The other two main groups were the Norton owners and the Triumph lot. Nortons had the name for their handling and good looks of the Dominator but a poor reputation for engine failures. The Triumph was the reverse though the handling wasn’t bad. Other makes like the Royal Enfield had a big twin that like the Norton (but worse) seemed to blow up with consummate ease when strained; and the Matchless and AJS twins - nice bikes, but the Triumph was king.
There were of course many small bikes and my association with road bikes ended when my racing friend - he raced an Aer Macchi and briefly a Manx at the end before emigrating to Aus - decided we would go to a party in Southend. His road bike was an Ariel Arrow. In those days the Southend arterial had a roundabout known as the Halfway House for various reasons; on approaching said roundabout three Triumphs overtook and I knew what was going to happen. He got past two into the roundabout but the third was a step too far: the foot-stand dug in and deposited us just outside the police station (remember them?) that stood on the roundabout. No injuries, just hurt pride and as he asked me if I was all right he started laughing. "What?" I said. "Your trousers!" I looked behind and the whole arse of the expensive Carnaby Street trousers fell down in a torn flap. So the party was never made and my association with road bikes ended very shortly afterwards.
Like all things it was one of life's experiences and above all else I always thanked that period as a motor bike gives you a whole different slant on road conditions and how to manage them, something a car can never do. If used wisely that knowledge stays with you and is invaluable.

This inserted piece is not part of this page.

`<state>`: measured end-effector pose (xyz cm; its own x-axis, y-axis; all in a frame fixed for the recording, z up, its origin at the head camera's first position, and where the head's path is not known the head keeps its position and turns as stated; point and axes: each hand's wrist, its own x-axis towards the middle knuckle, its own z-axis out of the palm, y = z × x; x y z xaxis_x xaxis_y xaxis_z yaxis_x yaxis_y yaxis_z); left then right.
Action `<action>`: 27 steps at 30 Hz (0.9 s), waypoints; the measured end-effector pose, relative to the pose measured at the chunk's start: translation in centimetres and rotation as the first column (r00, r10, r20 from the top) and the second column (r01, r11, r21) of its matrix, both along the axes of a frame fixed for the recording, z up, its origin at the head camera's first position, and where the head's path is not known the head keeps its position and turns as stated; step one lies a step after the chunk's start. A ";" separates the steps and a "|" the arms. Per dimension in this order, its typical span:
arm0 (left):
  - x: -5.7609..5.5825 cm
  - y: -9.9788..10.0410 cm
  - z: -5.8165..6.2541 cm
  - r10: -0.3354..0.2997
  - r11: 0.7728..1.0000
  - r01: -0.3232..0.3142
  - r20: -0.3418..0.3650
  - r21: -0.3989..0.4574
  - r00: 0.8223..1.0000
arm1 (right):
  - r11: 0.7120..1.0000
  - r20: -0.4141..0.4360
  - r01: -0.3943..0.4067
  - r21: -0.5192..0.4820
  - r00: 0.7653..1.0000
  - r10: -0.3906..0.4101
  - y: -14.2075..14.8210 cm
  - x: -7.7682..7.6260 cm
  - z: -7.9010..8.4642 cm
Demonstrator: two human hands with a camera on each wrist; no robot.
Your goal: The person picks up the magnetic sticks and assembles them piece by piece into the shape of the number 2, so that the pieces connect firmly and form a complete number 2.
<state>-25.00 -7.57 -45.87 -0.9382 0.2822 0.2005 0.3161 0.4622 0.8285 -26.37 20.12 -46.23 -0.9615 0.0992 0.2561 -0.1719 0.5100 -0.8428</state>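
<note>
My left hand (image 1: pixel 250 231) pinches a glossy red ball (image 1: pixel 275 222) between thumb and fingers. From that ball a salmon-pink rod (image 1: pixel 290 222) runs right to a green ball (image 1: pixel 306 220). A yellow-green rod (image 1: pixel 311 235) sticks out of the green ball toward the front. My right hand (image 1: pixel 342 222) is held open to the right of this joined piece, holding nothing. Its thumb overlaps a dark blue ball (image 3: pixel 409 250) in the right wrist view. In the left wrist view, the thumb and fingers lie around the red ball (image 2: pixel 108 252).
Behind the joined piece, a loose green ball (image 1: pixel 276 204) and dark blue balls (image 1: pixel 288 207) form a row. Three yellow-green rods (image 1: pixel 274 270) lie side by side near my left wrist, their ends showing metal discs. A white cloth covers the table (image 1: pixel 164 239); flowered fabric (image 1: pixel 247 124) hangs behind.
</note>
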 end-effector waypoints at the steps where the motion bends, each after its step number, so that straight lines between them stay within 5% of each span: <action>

The non-starting motor bike saga continued awhile after my Gold Star front seat. My racing friend's Aer Macchi was a pig to start: it had the most critical timing and had to be absolutely spot on or nothing happened. Being sick pushing the bloody thing in the paddock is not something I would want to repeat, so some modern additions are welcome after all. I can remember when some cars and not just cars had a starting handle - can you imagine going back to that? You needed the arms of Bluto.